## The task
Search each line of the data for the word "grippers"; copy every line where it is found.

## Dataset section
* * *
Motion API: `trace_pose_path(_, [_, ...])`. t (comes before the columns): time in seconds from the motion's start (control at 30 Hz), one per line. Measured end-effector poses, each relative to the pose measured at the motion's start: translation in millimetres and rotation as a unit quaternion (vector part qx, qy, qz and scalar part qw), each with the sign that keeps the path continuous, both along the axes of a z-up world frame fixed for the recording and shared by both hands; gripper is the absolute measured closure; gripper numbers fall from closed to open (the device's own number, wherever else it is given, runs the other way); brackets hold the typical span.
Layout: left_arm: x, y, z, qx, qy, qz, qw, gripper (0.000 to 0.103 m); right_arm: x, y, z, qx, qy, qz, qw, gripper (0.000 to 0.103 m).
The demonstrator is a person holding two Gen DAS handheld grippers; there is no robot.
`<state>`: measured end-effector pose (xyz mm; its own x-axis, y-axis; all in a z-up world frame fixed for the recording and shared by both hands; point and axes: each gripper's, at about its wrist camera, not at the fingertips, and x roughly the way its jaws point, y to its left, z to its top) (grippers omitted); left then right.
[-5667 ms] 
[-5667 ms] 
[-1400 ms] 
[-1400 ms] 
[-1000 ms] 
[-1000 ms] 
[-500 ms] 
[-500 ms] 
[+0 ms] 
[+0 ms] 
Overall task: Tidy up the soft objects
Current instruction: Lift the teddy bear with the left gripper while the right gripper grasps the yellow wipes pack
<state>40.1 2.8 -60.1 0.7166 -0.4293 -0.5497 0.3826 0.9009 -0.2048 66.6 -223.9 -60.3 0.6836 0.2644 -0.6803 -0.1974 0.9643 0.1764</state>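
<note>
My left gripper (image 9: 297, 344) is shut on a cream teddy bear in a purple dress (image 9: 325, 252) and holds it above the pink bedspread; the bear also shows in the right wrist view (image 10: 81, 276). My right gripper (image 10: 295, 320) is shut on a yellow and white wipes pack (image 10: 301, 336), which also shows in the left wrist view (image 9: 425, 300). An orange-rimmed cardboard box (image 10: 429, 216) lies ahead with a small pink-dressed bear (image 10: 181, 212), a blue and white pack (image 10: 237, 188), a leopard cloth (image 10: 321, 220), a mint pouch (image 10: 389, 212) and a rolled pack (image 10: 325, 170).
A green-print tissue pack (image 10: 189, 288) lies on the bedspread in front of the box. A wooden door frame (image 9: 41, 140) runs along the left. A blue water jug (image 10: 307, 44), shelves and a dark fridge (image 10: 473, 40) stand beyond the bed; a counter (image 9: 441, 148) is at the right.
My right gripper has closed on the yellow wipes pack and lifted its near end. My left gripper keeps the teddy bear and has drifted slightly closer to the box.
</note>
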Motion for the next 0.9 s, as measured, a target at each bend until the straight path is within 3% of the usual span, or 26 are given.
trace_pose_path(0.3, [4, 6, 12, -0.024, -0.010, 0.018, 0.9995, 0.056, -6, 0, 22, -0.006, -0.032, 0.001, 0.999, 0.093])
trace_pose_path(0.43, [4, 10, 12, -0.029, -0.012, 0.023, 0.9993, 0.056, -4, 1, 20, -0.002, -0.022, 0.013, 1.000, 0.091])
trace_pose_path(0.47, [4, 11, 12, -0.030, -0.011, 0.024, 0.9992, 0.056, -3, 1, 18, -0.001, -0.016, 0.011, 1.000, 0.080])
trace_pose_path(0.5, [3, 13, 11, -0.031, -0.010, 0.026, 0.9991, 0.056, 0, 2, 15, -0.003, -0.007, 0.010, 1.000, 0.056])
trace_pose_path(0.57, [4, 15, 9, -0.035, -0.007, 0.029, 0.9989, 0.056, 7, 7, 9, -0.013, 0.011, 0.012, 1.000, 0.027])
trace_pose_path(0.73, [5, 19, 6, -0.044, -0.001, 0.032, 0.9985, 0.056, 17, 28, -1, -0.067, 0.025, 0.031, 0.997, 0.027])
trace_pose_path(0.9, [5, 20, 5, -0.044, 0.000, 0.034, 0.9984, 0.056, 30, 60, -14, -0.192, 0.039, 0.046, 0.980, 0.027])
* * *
## Exercise answer
The demonstrator is a person holding two Gen DAS handheld grippers; there is no robot.
`<state>`: measured end-effector pose (xyz mm; its own x-axis, y-axis; all in a z-up world frame fixed for the recording and shared by both hands; point and axes: each gripper's, at about its wrist camera, not at the fingertips, and x roughly the way its jaws point, y to its left, z to its top) (grippers omitted); left then right.

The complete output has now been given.